NEW YORK (TheStreet) -- First-quarter results for big-box retailers have been mixed as consumers remain picky about spending their dollars, but there has been one bright spot: pricey home appliances.

Sales of products such as basic dishwashers, refrigerators and new smart appliances that help conserve energy suggest the U.S. housing recovery remains firmly on track. On Thursday, electronics retailer Best Buy (BBYreported that same-store sales of appliances, which represented about 8% of its first-quarter business, increased a robust 12.3%. That's compared to 9.1% growth in the category a year ago.

That performance stood in contrast to other, more mixed areas of Best Buy's business.

Overall domestic same-store sales increased 0.6% for the quarter, but fell 0.7% when excluding the impact of the company's new installment billing plans for mobile.

The quarter's results were weighed down by declines in every business for the company except appliances and consumer electronics. Same-store sales in electronics increased 7.6% in the quarter, owing to demand for expensive 4K high-definition TVs.

Best Buy's adjusted earnings per share came in at 37 cents, vs. the 29 cents a share consensus estimate. The company also expressed optimism about the rest of the year's results. Shares surged more than 5% in early morning trading.

Best Buy wasn't the only big-box retailer to succeed in selling appliances in the cold, snowy start to 2015. Home improvement retailer Lowe's (LOW), which notched an earnings miss of 4 cents a share  for the quarter, still delivered a strong showing in appliance sales. It was the second quarter in a row of double-digit percentage same-store sales growth in appliances.

In the first quarter, Lowe's launched a home improvement center exclusive in the Frigidaire Pro appliance series.
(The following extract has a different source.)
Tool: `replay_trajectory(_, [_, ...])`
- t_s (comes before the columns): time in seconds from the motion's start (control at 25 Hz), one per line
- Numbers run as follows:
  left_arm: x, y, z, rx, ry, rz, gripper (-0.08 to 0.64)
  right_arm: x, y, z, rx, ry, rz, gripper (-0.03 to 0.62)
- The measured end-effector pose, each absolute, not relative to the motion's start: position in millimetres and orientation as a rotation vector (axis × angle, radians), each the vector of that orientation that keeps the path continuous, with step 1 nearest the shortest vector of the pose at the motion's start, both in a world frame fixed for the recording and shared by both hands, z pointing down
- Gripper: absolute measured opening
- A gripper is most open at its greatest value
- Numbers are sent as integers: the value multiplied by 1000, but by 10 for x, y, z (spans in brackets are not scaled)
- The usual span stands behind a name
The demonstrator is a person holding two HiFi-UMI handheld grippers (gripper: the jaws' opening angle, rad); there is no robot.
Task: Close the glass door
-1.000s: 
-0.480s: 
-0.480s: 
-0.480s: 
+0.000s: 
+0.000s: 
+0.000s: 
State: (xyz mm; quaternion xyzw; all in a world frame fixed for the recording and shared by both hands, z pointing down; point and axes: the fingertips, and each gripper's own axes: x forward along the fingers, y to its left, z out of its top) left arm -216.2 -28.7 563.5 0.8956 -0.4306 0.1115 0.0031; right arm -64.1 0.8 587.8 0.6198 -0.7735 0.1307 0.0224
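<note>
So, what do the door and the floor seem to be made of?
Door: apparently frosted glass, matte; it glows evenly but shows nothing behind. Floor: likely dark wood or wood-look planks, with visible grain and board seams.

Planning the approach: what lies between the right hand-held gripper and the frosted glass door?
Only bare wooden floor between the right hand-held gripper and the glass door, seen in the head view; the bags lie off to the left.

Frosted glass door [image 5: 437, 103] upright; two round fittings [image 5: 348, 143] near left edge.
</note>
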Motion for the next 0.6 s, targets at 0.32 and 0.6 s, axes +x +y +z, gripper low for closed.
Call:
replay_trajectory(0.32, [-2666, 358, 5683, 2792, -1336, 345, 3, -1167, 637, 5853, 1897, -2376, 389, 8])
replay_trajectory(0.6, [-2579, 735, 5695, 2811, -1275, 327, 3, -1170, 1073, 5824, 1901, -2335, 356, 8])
Frigidaire Pro refrigerators can cost as much as $2,000. Lowe's also added 17 "kitchen suites," or tiny shops, to each store late last year, bolstering the in-store presentation of appliances.
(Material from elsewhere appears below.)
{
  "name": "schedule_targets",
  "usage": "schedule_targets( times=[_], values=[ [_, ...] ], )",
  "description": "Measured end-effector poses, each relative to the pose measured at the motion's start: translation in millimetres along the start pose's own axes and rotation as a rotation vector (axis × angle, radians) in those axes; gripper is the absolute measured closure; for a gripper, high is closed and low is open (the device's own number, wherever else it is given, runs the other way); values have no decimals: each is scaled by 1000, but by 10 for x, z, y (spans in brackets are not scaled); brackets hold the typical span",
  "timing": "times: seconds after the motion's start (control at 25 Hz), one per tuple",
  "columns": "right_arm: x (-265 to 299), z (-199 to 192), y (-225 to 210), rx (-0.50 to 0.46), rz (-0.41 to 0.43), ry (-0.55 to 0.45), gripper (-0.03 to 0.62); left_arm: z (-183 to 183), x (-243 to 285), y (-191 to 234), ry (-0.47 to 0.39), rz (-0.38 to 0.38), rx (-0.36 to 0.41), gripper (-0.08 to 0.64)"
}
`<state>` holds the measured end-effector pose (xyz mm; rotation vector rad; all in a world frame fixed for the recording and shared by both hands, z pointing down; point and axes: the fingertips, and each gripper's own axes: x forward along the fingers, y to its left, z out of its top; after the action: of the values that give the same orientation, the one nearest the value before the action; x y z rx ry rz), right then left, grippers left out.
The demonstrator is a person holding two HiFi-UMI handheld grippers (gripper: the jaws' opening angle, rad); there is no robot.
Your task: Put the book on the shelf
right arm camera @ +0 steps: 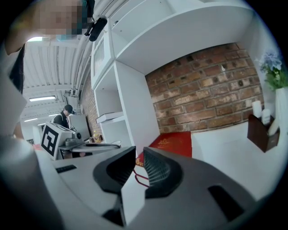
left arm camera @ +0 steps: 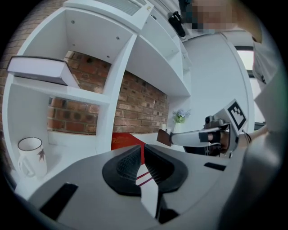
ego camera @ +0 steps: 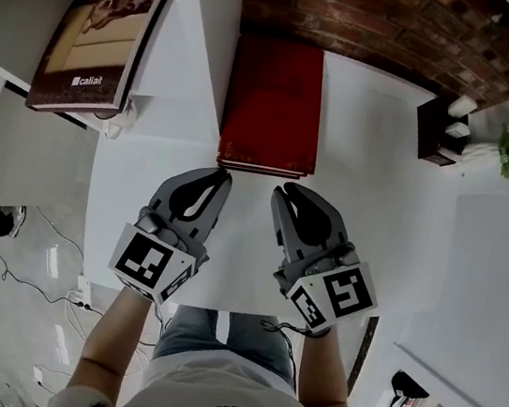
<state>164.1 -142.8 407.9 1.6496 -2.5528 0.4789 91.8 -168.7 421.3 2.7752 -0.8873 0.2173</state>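
Bare forearms (ego camera: 109,337) hold two grippers over a white table (ego camera: 388,199). Of these, the left gripper (ego camera: 223,177) is closed and empty, while the right gripper (ego camera: 283,193) has its jaws slightly parted, grasping nothing. Just beyond their tips a red book (ego camera: 274,106) lies flat beside the shelf (ego camera: 202,48) upright. Its long axis runs away toward the brick wall (ego camera: 376,26) (near short edge faces the tips). This looks like the reach, before any grasp. Next, the jaws need to open wider around that edge.

left gripper (ego camera: 222,178): jaws together | right gripper (ego camera: 282,194): jaws slightly apart
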Motion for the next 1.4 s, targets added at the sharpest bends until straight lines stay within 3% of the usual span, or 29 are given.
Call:
schedule_targets(
  times=[0.44,0.88,1.4],
  values=[
    [-32,-280,-242,24,-27,32,528,-287,32,225,15,86,1,529],
    [-2,-538,-460,33,-47,76,528,-559,131,365,76,112,7,466],
    [34,-773,-714,35,-72,119,503,-746,232,472,113,135,8,453]
  ],
)
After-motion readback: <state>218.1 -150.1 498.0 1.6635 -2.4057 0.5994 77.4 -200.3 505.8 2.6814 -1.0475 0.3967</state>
Same-store sales for Lowe's increased 5.3% in the quarter, but the company missed earnings and revenue estimates and the stock fell 4.6% on Wednesday.  It was rising by 0.5% in early Thursday trading, though.

Lowe's rival Home Depot (HDechoed the same sentiment on appliances. Overall U.S. same-store sales for Home Depot increased a healthy 7.1%, but sales of appliances did even better, the company said. 

"I would say that we're seeing strength across many departments: water heaters, appliances, our tools, riding mowers, all of our outdoor garden categories and grills," said Home Depot's Executive Vice President of Merchandising Edward P. Decker on the May 19 earnings call. 

The strength in appliances may be impacting sales elsewhere in retail, as consumer see more value in making home investments than in buying more pairs of jeans. 

At Macy's (M), sales in a category it calls "general merchandise, apparel and furniture" was slower than execs expected during the quarter. Macy's first-quarter results underwhelmed Wall Street, and in recent months executives have pinned the blame for sluggish sales on consumers choosing to spend more on services such as Netflix (NFLX) or high-priced home goods. 

Even electronics sales, aside from expensive high-definition TVs, are feeling the squeeze.

"Within general merchandise, we continued to feel pressure in media and electronics," noted a Wal-Mart (WMT) executive on the company's Tuesday earnings call. At Target (TGT), the "hardline" category, which includes electronics, experienced a mid-single-digit percentage drop in same-store sales for the quarter.

Investors shouldn't be shocked by the boom in appliance sales. Existing-home sales increased 6.1% in March to 5.19 million, according to the National Association of Realtors. That was the highest level in 18 months. The median sale price for a previously owned home increased 7.8% from a year earlier to $212,100 in March.

With existing home values rising, consumers could be itching to dump money back into their dwellings, as the strong sales in appliances and at home centers shows.

"From a broader U.S. market perspective, we believe the industry is on track for a multiyear recovery, as evidenced by a recent increase in the existing home sales," said Whirlpool's Chairman and CEO Jeff Fettig on an April 28 earnings call.

This article is commentary by an independent contributor. At the time of publication, the author held no positions in the stocks mentioned.